S’exprimant au colloque « La Gauche et le pouvoir », Hollande s’est montré contre la conclusion de l’accord qui prévoit la création de la plus grande zone de libre-échange au monde, alors que le 13e tour des négociations tenues à cet effet à New York est au point mort depuis la semaine dernière.

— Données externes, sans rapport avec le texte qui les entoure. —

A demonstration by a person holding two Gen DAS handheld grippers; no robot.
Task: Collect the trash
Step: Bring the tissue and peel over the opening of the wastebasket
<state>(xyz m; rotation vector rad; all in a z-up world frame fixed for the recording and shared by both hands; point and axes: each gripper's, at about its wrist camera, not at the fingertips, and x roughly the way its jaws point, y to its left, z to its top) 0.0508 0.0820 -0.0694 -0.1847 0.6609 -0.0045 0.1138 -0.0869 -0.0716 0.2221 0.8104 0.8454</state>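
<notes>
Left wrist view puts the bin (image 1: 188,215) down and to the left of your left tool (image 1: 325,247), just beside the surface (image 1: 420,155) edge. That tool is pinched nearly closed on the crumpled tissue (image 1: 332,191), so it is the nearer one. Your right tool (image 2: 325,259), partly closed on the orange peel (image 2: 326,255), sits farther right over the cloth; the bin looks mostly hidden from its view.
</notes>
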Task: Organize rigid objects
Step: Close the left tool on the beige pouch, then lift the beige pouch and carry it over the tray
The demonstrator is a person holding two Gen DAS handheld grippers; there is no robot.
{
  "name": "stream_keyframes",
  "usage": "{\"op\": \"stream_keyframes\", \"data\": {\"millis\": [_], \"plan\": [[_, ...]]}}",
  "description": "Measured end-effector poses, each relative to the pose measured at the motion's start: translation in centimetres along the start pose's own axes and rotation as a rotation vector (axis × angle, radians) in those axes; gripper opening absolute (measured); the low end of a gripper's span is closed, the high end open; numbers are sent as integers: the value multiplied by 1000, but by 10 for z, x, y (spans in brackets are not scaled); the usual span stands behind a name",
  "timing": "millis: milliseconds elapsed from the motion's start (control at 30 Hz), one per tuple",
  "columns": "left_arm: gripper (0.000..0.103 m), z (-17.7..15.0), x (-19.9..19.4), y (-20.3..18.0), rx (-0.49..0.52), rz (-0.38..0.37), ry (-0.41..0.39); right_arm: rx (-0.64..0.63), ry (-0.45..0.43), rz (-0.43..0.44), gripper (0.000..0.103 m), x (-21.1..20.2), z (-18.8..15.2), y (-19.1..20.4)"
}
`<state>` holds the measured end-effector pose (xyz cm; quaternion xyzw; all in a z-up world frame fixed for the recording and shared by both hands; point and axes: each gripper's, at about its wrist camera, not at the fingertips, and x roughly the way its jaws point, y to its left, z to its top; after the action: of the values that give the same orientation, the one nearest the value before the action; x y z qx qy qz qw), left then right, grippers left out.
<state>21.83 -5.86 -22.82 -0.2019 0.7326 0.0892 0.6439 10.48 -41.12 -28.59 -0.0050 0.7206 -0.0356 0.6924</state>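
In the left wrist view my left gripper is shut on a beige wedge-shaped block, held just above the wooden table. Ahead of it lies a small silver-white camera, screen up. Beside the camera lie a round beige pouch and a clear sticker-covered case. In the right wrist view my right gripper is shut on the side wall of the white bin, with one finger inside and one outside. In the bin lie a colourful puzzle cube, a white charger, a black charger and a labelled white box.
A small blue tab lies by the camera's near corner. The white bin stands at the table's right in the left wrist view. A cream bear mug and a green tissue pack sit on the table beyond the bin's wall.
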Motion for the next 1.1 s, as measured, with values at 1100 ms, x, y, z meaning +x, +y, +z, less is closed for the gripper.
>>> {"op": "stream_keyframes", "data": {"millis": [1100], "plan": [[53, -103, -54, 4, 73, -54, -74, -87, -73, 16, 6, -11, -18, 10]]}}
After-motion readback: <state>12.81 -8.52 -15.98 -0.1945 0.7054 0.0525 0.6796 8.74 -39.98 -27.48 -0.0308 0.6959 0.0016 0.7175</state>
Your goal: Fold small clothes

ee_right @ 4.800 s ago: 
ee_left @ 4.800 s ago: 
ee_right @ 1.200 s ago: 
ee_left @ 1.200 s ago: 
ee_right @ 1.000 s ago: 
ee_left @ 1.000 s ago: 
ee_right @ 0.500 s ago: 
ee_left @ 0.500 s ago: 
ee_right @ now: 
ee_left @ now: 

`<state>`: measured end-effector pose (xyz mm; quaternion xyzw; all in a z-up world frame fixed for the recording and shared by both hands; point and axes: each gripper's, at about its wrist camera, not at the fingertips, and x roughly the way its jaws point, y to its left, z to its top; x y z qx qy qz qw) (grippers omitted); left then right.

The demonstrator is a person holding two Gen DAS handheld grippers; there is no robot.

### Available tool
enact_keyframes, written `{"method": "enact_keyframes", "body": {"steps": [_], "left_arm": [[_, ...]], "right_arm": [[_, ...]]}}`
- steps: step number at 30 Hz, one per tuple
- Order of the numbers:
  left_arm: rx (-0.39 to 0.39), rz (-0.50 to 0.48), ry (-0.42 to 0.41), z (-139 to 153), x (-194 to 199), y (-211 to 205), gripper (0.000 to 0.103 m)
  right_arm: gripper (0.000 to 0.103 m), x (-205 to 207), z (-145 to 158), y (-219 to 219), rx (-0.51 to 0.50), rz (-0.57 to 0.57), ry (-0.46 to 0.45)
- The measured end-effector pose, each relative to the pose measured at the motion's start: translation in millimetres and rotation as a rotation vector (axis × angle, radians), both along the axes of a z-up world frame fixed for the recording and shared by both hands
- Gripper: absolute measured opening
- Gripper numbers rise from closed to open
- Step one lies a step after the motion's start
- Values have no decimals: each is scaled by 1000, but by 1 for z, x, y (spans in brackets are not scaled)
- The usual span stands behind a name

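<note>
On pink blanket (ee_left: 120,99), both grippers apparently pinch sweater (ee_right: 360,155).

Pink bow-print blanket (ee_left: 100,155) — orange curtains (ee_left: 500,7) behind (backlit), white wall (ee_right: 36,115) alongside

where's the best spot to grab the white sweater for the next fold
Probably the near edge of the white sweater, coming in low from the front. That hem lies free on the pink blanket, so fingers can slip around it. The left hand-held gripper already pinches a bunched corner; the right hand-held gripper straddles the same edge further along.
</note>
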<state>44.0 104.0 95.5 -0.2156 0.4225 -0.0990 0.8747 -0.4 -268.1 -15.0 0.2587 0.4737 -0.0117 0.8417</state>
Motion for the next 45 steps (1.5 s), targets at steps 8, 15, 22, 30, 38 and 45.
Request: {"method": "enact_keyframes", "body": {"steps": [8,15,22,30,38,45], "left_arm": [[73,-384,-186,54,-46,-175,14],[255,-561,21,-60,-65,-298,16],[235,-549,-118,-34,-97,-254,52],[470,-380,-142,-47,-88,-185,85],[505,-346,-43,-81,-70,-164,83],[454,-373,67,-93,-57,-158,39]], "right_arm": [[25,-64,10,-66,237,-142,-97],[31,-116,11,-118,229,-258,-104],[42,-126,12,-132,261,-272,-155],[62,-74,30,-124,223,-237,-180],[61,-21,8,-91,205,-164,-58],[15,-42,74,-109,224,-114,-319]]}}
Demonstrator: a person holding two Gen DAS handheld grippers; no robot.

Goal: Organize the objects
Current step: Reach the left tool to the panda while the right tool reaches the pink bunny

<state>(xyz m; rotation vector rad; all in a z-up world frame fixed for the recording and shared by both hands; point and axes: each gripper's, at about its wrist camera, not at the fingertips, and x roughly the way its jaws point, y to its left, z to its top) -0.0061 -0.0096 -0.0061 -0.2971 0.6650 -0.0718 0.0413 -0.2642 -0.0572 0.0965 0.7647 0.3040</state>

« Nous n’accepterons jamais la mise en cause de nos principes essentiels. C’est pourquoi à ce stade, la France dit non », a déclaré Hollande, annonçant ainsi pour la première fois, à haute voix, l’opposition française au traité qui a été davantage fragilisé par la publication par Greenpeace des documents confidentiels sur l’état des négociations. Baptisés « TTIP Leaks », ces documents montrent que les responsables américains demandent en catimini aux autorités européennes de réduire leurs exigences en matière d’environnement et de santé publique.

Alors que le président français a fait part du refus de son pays au Tafta, le secrétaire d’Etat au Commerce extérieur Matthias Fekl a suggéré plus tôt dans la journée que l’arrêt des négociations entre les Etats-Unis et l’UE est « l’option la plus probable » à l’heure actuelle, notamment en raison de « l’esprit des Etats-Unis ».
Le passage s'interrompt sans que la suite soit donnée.